Use KSP when: (1) shipping a public SDK where callers may use aggressive R8 rules — generated code survives shrinking without keep rules; (2) targeting Kotlin Multiplatform — iOS and WASM don't have JVM dynamic proxies; (3) you want annotation errors caught at build time rather than crashing on first call in production. Use dynamic proxy when building an internal tool quickly — no KSP processor module to maintain.
The cache interceptor detects a stale entry (max-age exceeded but we have an ETag). It sends a conditional request with If-None-Match: <etag>. If the server responds 304, the cache interceptor intercepts before the response reaches the call adapter, fetches the previously stored body from disk, bumps the TTL, and returns the cached HttpResponse. The call adapter never sees a 304 — it sees a 200 with the fresh cached body.
Keep: annotation-based interface (zero boilerplate), the Converter.Factory registry (open for extension), and the CallAdapter pattern (any return type without SDK changes).
Change: Remove the Call<T> wrapper — it exists for historical RxJava reasons and adds noise in modern coroutine code. Add a first-class HttpEngine interface so OkHttp is swappable (KMP support). Add built-in Result<T> and unified error types rather than leaving error handling to each caller. Ship MockEngine as a first-class artifact, not a third-party extra.
Add a MetricsInterceptor that records System.nanoTime() before and after chain.proceed(), then calls a pluggable MetricsReporter interface. For the URL label, use the original pathTemplate from ServiceMethod stored in HttpRequest.tag — e.g. /users/{id} instead of /users/abc123. This keeps metric cardinality low (one series per endpoint, not one per user ID).

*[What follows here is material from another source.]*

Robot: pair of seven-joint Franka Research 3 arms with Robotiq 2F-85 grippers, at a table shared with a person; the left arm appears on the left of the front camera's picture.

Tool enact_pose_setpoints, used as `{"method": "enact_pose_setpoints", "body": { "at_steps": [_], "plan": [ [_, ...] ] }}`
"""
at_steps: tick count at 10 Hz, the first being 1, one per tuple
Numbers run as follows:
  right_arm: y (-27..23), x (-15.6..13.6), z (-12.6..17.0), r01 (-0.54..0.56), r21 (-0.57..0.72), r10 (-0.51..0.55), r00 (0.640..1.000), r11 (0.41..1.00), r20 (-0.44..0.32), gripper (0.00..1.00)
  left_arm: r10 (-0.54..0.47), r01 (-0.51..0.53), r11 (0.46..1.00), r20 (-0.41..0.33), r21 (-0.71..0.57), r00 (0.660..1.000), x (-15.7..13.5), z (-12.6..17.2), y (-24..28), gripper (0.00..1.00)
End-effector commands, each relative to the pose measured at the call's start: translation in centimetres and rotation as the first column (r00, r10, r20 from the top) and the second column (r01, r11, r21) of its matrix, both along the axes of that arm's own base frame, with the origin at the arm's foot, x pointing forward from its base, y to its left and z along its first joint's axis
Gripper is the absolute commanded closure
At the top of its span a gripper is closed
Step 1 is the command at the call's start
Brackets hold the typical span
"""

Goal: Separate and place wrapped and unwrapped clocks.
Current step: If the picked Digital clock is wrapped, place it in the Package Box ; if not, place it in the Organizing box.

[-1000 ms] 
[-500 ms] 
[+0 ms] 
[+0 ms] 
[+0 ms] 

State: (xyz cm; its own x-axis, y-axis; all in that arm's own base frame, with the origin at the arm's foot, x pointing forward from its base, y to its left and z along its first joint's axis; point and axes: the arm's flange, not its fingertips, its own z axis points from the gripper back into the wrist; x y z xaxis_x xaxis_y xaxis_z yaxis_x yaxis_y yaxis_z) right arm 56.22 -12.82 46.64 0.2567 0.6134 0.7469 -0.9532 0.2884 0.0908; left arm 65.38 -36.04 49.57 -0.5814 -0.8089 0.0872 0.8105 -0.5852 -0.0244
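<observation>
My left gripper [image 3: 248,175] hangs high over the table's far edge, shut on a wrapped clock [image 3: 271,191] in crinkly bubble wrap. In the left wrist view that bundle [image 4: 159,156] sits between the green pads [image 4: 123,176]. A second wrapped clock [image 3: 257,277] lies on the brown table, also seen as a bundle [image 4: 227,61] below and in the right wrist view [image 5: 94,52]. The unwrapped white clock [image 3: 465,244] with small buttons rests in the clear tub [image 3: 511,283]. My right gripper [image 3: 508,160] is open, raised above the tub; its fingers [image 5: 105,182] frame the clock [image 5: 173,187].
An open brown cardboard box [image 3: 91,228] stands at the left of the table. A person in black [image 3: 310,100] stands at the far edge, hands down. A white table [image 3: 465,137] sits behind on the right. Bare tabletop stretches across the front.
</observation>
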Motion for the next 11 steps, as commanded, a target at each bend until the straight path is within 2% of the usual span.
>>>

At the OkHttpEngine layer — it's a TLS concern, not an application-layer one. A CertificatePinner is passed to the OkHttpClient.Builder. Always pin two certificates: the active leaf and a backup (the next leaf or the signing CA). If you pin only one, rotating becomes a zero-downtime problem. Deploy the new backup pin in SDK v1, then once all clients have updated, rotate the primary cert — all v1+ clients already trust it.